ADMINISTRATIVO. DIREITO DAS PESSOAS PORTADORAS DE NECESSIDADES ESPECIAIS. PRÉDIOS DAS SEÇÕES ELEITORAIS. ACESSIBILIDADE PARA PESSOAS PORTADORAS DE NECESSIDADES ESPECIAIS. COMPETÊNCIA DA JUSTIÇA FEDERAL. I - Sentença que extingui o processo diante da ausência de interesse processual. A decisão foi modificada pelo Tribunal a quo, declarando a presença de interesse e determinando o prosseguimento do feito perante a Justiça Federal. II - Irrefutável a legitimidade do Ministério Público Federal para promover a demanda.

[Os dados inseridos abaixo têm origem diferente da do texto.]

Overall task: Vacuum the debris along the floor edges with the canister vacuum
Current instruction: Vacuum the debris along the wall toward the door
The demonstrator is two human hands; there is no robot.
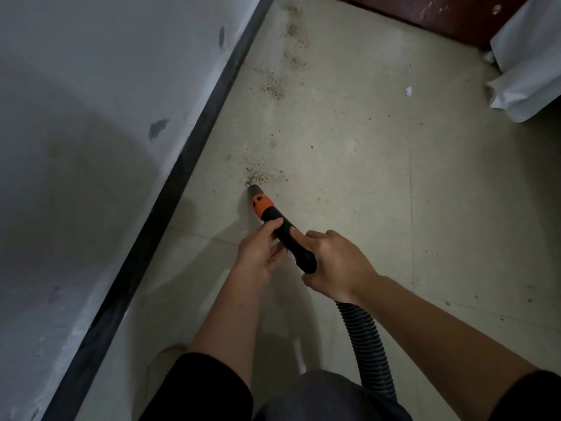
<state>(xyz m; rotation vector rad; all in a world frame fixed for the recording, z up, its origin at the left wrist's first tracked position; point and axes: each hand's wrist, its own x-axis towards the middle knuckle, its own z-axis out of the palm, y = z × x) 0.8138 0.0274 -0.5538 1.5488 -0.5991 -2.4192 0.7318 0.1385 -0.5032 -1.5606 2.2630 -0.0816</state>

A garantia de acesso a prédios públicos ou privados, indicados como Seções Eleitorais, aos portadores de necessidades especiais, atinge número infindável de pessoas, de forma indistinta, e gera, portanto, indiscutivelmente, interesse de natureza difusa, e não individual e disponível, havendo assim interesse processual do Ministério Público Federal. III - A Justiça Eleitoral, órgão do Poder Judiciário brasileiro (art. 92, V, da CF), tem seu âmbito de atuação delimitado pelo conteúdo constante no art. 14 da CF e na legislação específica. IV - As atividades reservadas à Justiça Eleitoral aprisionam-se ao processo eleitoral, principiando com a inscrição dos eleitores, seguindo-se o registro dos candidatos, eleição, apuração e diplomação, ato que esgota a competência especializada (art. 14, parágrafo 10, CF) (CC 10.903/RJ), (CC 113.433/AL, Rel. Ministro Arnaldo Esteves Lima, Primeira Seção, julgado em 24/8/2011, DJe 19/12/2011). V - No caso, sobressai a incompetência da justiça eleitoral, uma vez que não estão em discussão, na referida ação civil pública, direitos políticos, inelegibilidade, sufrágio, partidos políticos, nem infração às normas eleitorais e respectivas regulamentações, isto é, toda matéria concernente ao próprio processo eleitoral. Trata-se, sim, da garantia de acesso a pessoas portadoras de necessidade especiais aos prédios onde colhidos os votos. VI - Assim, devem ser remetidos os autos ao juízo de origem, para o regular processamento do feito perante a Justiça Federal. VII - Agravo interno improvido.

Decisão Completa

Vistos, relatados e discutidos os autos em que são partes as acima indicadas, acordam os Ministros da Segunda Turma do Superior Tribunal de Justiça, por unanimidade, negou provimento ao agravo interno, nos termos do voto do(a) Sr(a). Ministro(a)-Relator(a)." Os Srs. Ministros Herman Benjamin, Og Fernandes, Mauro Campbell Marques e Assusete Magalhães (Presidente) votaram com o Sr. Ministro Relator.